Hill reiterated that Washington was willing to wait a few days.

"The Chinese hosts asked us to be patient and hold on a few days, and we're quite prepared to do that. But clearly we have to be in close contact and see what our next steps are," Hill said.

North Korea had said on Friday it would soon check whether it could access about US$25 million in the Banco Delta Asia accounts.

It was not clear whether Pyongyang had already sought access to the money.

In Pyongyang, the official media made no mention of the deadline, dwelling on a huge ceremony marking the birthday of the late Kim Il-sung, founder of North Korea and father of the current leader, Kim Jong-il.

Earlier Sunday Hill said he had been talking with his counterparts in the six-party nuclear negotiations, including Japan and South Korea, and they had also agreed to give North Korea a few more days.
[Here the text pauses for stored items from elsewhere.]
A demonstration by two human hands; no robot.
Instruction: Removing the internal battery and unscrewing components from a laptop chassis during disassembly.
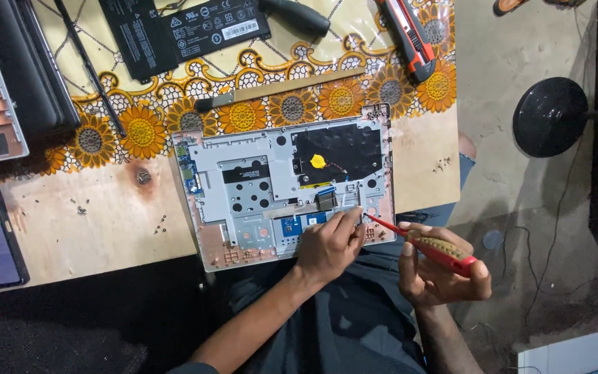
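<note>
The left hand point(328, 244) lies knuckles-up on the lower edge of the opened laptop base point(285, 190) on the counter point(91, 221), fingertips pinched together at a small part, while the right hand point(441, 273) curls closed around a red screwdriver point(423, 242) angled toward that spot.

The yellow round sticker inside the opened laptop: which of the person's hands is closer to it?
Left. The left hand rests on the laptop shell, just below the yellow sticker. The right hand, holding a red screwdriver, sits off the shell's lower right corner.
</note>
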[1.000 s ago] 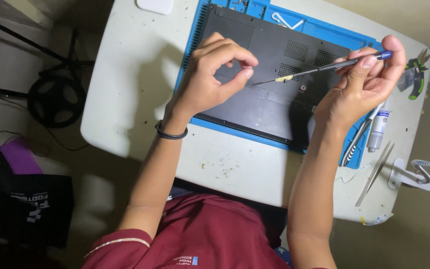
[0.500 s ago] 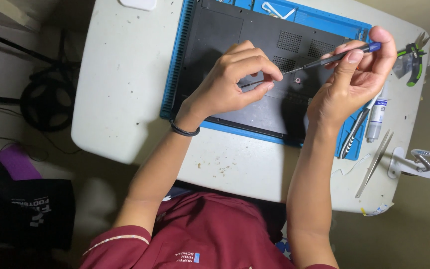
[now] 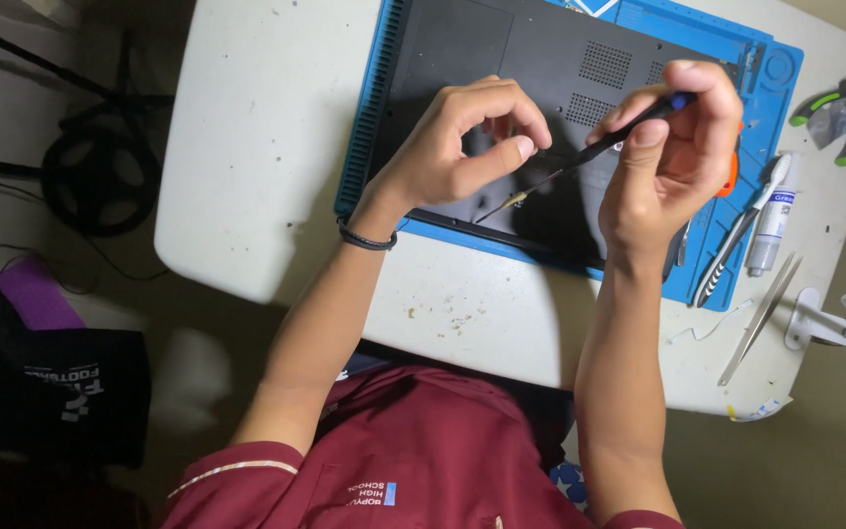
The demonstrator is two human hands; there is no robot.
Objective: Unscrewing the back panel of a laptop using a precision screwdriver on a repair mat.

"We're not planning to issue any more deadlines, but I think the idea is to give this a few more days and see how it goes."

Pyongyang, which conducted is first nuclear test last October, has said it remains committed to implementing the February 13 denuclearization agreement.

Hill has said he expected negotiators for the six countries would likely meet again before the end of the month to discuss the next phases in disarming North Korea.